What you are asked to do | Where the string "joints" occurs in a line of the data below, that line should be copied.

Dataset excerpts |
----

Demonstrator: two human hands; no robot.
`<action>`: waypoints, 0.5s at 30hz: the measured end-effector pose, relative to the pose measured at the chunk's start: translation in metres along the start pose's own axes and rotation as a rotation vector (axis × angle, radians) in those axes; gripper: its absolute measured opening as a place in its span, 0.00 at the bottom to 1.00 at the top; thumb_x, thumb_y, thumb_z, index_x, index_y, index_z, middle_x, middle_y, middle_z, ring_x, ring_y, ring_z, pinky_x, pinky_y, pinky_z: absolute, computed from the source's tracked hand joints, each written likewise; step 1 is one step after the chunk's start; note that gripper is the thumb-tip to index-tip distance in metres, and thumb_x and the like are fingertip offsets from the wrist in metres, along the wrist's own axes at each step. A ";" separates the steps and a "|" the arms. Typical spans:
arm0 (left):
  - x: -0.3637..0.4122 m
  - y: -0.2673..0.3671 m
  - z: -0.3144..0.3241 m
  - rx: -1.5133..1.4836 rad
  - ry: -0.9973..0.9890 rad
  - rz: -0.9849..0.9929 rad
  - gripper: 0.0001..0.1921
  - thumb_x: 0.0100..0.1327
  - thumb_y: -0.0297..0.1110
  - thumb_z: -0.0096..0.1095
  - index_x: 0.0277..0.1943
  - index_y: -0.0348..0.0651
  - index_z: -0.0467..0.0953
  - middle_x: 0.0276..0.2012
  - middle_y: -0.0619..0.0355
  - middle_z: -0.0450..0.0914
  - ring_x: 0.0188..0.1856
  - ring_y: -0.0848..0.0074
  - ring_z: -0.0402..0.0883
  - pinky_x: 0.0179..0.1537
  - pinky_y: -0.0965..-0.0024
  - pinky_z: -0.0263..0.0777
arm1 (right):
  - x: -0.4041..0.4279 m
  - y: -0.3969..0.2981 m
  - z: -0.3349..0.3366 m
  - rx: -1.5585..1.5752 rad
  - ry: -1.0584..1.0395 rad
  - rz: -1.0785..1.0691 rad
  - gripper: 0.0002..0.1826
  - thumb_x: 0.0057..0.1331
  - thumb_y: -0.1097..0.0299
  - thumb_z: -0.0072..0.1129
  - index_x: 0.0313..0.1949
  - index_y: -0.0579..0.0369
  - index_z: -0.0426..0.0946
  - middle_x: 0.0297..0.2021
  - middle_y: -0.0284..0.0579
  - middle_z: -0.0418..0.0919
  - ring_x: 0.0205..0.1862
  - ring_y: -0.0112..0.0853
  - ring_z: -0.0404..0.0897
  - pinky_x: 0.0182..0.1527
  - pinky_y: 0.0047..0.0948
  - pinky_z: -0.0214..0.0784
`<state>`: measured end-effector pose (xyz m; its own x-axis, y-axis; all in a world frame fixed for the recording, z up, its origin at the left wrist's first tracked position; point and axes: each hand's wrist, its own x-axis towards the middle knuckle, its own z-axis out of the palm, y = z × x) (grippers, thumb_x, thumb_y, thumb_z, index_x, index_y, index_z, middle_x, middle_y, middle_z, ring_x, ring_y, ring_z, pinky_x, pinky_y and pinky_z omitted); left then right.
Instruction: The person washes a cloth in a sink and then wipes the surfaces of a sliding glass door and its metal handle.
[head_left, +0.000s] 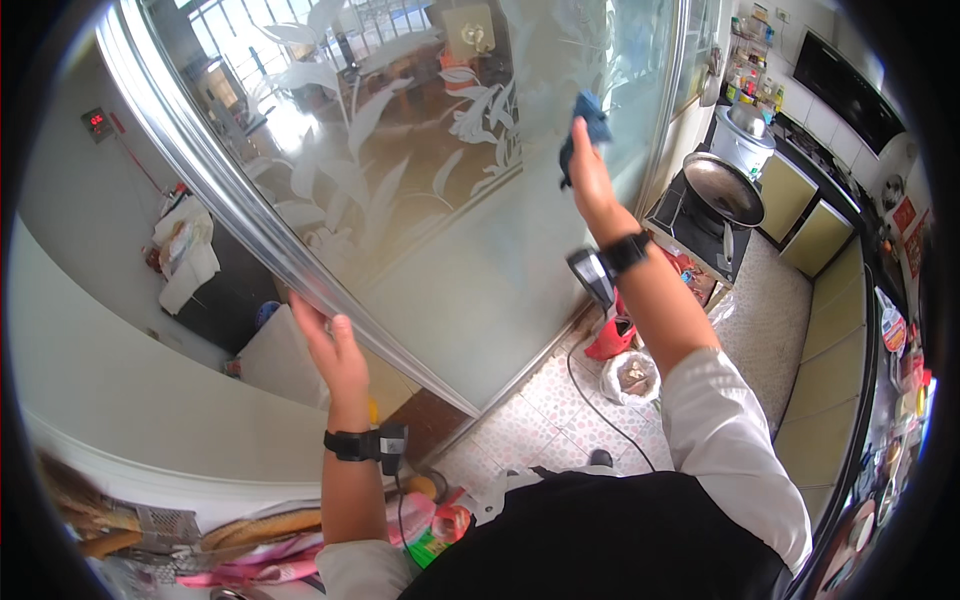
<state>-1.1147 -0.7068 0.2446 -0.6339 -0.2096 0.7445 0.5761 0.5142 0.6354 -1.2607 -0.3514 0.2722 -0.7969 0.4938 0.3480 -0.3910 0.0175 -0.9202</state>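
A frosted glass door panel (480, 300) with a leaf pattern and a metal frame (300, 277) stands before me. My right hand (592, 176) holds a blue cloth (591, 124) against or close to the glass, near the panel's right part; the hand hides some of the cloth. At the lower left, my left hand (334, 349) is raised with its fingers apart, at the door's metal edge. Whether it touches the frame cannot be told. Nothing is seen in it. Both wrists wear black straps with small devices and cables.
To the right, a wok (724, 191) sits on a dark-topped stand beside a rice cooker (744, 142). A lined waste bin (631, 379) and a red bag (611, 339) are on the tiled floor. Kitchen counters run along the right. Pink items and a basket lie at lower left.
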 end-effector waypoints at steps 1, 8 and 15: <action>0.004 -0.012 -0.010 0.010 -0.070 -0.061 0.28 0.64 0.34 0.42 0.63 0.31 0.47 0.54 0.43 0.66 0.55 0.58 0.67 0.54 0.61 0.60 | -0.018 -0.039 0.038 0.053 -0.037 0.079 0.39 0.64 0.40 0.35 0.62 0.61 0.52 0.58 0.53 0.60 0.59 0.38 0.58 0.59 0.29 0.49; 0.009 -0.016 -0.001 0.002 -0.177 -0.140 0.26 0.68 0.38 0.36 0.63 0.31 0.46 0.49 0.46 0.68 0.48 0.65 0.69 0.51 0.68 0.61 | -0.042 -0.042 0.117 -0.170 0.135 -0.460 0.35 0.67 0.47 0.33 0.66 0.52 0.39 0.67 0.58 0.32 0.68 0.49 0.30 0.64 0.51 0.22; 0.014 -0.019 0.005 -0.080 -0.154 -0.011 0.27 0.67 0.37 0.35 0.64 0.32 0.44 0.48 0.43 0.69 0.47 0.60 0.71 0.49 0.65 0.63 | -0.178 -0.007 0.148 -0.542 -0.560 -1.028 0.37 0.54 0.43 0.50 0.62 0.39 0.58 0.65 0.54 0.45 0.67 0.52 0.43 0.60 0.64 0.29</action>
<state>-1.1373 -0.7150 0.2422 -0.7084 -0.0820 0.7011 0.6041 0.4432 0.6623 -1.1846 -0.5678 0.2428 -0.3786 -0.3841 0.8421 -0.8059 0.5842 -0.0959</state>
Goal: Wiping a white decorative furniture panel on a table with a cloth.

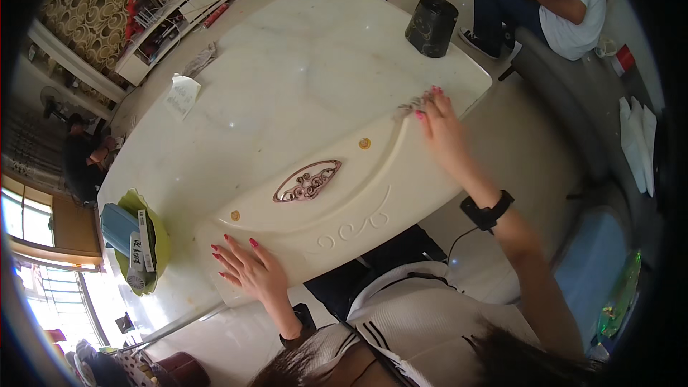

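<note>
A cream moulded panel [344,209] lies along the near edge of the marble-look table [279,59]. It bears an oval scrollwork inset [307,181], two small round yellow stickers and raised curls. My left hand [250,269] rests flat on the panel's left end, fingers spread. At the panel's far right corner is my right hand [443,129], its fingertips on a crumpled greyish cloth or wipe [413,106]; whether they grip it or only press on it cannot be told. Both wrists wear black bands.
A black patterned cylindrical container [431,27] stands at the table's far right. On the left are a green basin [163,247] holding a blue box and remotes, and a paper note [183,95]. One person [570,11] sits at upper right, another [83,156] at far left.
</note>
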### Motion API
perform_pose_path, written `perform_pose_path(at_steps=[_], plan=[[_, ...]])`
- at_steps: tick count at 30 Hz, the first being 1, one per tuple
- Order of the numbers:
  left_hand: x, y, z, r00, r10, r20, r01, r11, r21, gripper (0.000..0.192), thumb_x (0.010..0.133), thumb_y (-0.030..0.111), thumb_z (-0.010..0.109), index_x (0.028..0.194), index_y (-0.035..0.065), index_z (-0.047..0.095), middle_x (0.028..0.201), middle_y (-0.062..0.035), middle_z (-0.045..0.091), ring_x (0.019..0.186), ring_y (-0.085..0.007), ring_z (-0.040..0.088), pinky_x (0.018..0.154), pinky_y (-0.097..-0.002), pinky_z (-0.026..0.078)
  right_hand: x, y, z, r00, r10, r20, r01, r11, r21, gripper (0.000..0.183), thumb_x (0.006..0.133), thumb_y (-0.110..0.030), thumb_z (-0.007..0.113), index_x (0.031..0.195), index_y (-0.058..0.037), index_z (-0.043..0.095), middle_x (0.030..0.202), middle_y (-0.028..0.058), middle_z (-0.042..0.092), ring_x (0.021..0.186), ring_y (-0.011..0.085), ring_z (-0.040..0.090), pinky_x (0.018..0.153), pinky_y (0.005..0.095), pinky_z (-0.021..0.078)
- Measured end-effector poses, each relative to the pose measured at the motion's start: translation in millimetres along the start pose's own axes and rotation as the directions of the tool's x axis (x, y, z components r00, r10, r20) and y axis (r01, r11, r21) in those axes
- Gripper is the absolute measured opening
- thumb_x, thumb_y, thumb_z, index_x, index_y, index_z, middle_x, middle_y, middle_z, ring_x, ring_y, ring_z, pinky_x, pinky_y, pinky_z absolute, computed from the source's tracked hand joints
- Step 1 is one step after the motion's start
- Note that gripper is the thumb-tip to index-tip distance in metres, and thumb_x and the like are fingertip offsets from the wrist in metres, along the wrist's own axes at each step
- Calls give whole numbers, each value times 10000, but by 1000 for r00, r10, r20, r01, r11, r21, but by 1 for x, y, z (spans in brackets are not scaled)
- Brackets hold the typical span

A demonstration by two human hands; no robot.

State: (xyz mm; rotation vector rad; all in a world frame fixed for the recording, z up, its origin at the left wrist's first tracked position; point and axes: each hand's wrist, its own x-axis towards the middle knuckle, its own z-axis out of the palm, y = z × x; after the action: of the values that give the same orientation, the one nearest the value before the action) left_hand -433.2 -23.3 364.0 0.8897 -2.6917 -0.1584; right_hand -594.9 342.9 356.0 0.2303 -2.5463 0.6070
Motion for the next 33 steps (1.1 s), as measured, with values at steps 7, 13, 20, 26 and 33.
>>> perform_pose_path(at_steps=[7, 13, 20, 26, 33], plan=[[-1, -4, 4, 1000, 14, -7, -14, 1000, 13, 591, 972, 405, 386, 1471, 95, 323, 1546, -197, 210, 1442, -347, 168, 1146, -531, 88, -13, -83, 21, 926, -358, 118, 312, 904, 292, 293, 896, -89, 539, 1136, 78, 567, 1267, 275, 499, 1266, 405, 429, 1081, 476, 334], [1, -2, 3, 1000, 12, -1, -12, 1000, -9, 595, 972, 417, 384, 1472, 100, 323, 1547, -193, 211, 1442, -348, 166, 1145, -533, 85, 40, -8, 28, 990, -140, 21, 139, 990, 15, 288, 857, -55, 575, 1124, 54, 589, 1157, 219, 576, 1135, 385, 520, 981, 439, 423], [0, -4, 5, 1000, 6, -22, -7, 1000, -20, 587, 975, 417, 386, 1469, 104, 331, 1545, -191, 216, 1441, -347, 171, 1145, -533, 76, -1, -75, -24, 915, -313, 257, 125, 822, 556, 336, 787, -36, 658, 1120, -43, 610, 1095, 154, 595, 1077, 351, 543, 910, 411, 459], [0, 1, 2, 1000, 11, -25, -11, 1000, -21, 577, 977, 410, 388, 1466, 108, 340, 1541, -193, 228, 1438, -348, 181, 1143, -532, 85, 3, -66, -6, 955, -222, 199, 153, 938, 311, 491, 853, 15, 541, 1333, -73, 482, 1408, 202, 388, 1260, 386, 425, 1123, 474, 278], [-1, -6, 5, 998, 16, -57, -16, 1000, 4, 579, 970, 409, 407, 1460, 106, 350, 1533, -195, 250, 1433, -345, 199, 1140, -534, 101, -17, -115, 14, 821, -517, 242, 433, 840, 327, 441, 865, -21, 549, 1291, 71, 477, 1351, 240, 463, 1308, 360, 412, 1100, 453, 329]])
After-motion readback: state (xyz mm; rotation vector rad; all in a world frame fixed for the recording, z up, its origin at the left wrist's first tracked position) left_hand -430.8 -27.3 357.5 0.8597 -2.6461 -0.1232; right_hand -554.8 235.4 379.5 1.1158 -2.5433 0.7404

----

Written response |
`<action>`: waypoints, 0.5s at 30hz: the measured end-effector pose, relative to the pose measured at the chunk's start: translation in metres along the start pose's own axes and rotation as a rotation vector (axis × angle, radians) in those axes; gripper: its absolute measured opening as a place in its span, 0.00 at the bottom to 1.00 at the top; thumb_x, thumb_y, thumb_z, index_x, index_y, index_z, middle_x, middle_y, middle_z, ring_x, ring_y, ring_z, pinky_x, pinky_y, pinky_z: absolute, computed from the source's tracked hand joints, each written likewise; step 1 is one step after the chunk's start; note that gripper is the thumb-tip to index-tip distance in metres, and thumb_x and the like are fingertip offsets from the wrist in metres, along the wrist's own axes at each step. A ";" separates the steps and a "|" the arms. Typical spans:
- thumb_x, thumb_y, thumb_z, index_x, index_y, index_z, middle_x, middle_y, middle_z, ring_x, ring_y, ring_z, pinky_x, pinky_y, pinky_z absolute, computed from the source's tracked hand joints

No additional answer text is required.